__WORK ITEM__. A verbatim copy of the whole listing is what is needed.

Start of DATA BELOW

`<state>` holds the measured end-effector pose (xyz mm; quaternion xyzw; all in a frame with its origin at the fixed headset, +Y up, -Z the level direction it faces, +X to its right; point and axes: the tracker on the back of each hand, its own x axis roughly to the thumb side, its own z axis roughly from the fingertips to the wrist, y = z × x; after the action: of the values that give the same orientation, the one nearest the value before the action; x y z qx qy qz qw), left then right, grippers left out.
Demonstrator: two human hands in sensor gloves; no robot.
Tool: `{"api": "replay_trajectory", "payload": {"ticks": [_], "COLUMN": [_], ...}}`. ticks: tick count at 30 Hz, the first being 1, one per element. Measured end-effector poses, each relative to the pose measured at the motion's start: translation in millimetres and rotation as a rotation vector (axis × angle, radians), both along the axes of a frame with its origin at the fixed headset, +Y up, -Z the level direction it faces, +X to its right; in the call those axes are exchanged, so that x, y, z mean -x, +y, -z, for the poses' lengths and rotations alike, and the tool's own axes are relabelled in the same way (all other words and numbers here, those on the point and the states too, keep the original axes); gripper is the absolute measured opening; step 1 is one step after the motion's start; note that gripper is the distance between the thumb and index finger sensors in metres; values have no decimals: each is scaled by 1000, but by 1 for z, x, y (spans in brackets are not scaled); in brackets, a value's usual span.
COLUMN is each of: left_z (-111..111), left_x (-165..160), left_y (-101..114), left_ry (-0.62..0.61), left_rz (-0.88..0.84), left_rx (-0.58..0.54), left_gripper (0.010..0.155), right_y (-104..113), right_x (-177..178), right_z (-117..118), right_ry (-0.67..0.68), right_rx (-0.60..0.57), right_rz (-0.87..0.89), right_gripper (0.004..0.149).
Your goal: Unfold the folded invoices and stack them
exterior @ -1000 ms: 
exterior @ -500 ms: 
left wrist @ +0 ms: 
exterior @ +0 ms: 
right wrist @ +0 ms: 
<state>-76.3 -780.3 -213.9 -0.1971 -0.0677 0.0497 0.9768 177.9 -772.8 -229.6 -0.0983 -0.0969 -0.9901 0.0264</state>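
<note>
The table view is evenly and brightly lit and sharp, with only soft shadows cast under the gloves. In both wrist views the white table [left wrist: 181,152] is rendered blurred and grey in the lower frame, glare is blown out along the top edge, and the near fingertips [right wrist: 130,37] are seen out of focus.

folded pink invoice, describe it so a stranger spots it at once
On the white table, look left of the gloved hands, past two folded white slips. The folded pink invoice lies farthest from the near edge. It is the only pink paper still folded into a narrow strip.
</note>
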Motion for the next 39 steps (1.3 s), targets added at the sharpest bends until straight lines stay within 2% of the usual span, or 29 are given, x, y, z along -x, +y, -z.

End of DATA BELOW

__SOLVED PROBLEM__.
`<state>` holds the measured end-effector pose (xyz mm; quaternion xyzw; all in a frame with its origin at the fixed headset, +Y up, -Z the level direction it faces, +X to its right; point and axes: the tracker on the back of each hand, its own x axis roughly to the thumb side, its own z axis roughly from the fingertips to the wrist, y = z × x; after the action: of the values that give the same orientation, the one nearest the value before the action; x y z qx qy qz qw), left then right, grippers left out.
Demonstrator: two human hands in sensor gloves; no robot.
Tool: `{"api": "replay_trajectory", "payload": {"ticks": [_], "COLUMN": [_], ...}}`. ticks: tick count at 30 Hz, the first being 1, one per element. Measured end-effector poses, each relative to the pose measured at the motion's start: translation in millimetres and rotation as a rotation vector (axis × angle, radians), both along the axes of a frame with its origin at the fixed headset, +Y up, -Z the level direction it faces, +X to its right; in the call those axes are exchanged, so that x, y, z mean -x, +y, -z, for the poses' lengths and rotations alike, and the tool's own axes are relabelled in the same way (all other words and numbers here, those on the point and the states too, keep the original axes); gripper is the absolute measured opening; step 1 is one step after the motion's start; note that gripper is the distance between the thumb and index finger sensors in metres; values have no decimals: each is scaled by 1000, but by 1 for z, x, y (spans in brackets are not scaled); in brackets, a value's usual span.
COLUMN is each of: left_z (-111..111), left_x (-165..160), left_y (-101..114), left_ry (-0.62..0.61), left_rz (-0.88..0.84), left_rx (-0.58..0.54), left_gripper (0.010..0.155), right_y (-104..113), right_x (-177..178), right_z (-117..118), right_ry (-0.67..0.68), right_rx (-0.60..0.57), right_rz (-0.87..0.89), right_gripper (0.004..0.149).
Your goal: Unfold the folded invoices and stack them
exterior @ -1000 ms: 
exterior @ -500 ms: 
left wrist @ +0 ms: 
exterior @ +0 ms: 
right wrist @ +0 ms: 
<state>-76.3 -780.3 -213.9 -0.1971 -0.0677 0.0497 0.9768 177.9 -772.8 -229.6 -0.0983 -0.0969 -0.9901 0.0264</state>
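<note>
The table view is evenly and brightly lit and sharp, with only soft shadows cast under the gloves. In both wrist views the white table [left wrist: 181,152] is rendered blurred and grey in the lower frame, glare is blown out along the top edge, and the near fingertips [right wrist: 130,37] are seen out of focus.

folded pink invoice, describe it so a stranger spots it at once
On the white table, look left of the gloved hands, past two folded white slips. The folded pink invoice lies farthest from the near edge. It is the only pink paper still folded into a narrow strip.
</note>
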Motion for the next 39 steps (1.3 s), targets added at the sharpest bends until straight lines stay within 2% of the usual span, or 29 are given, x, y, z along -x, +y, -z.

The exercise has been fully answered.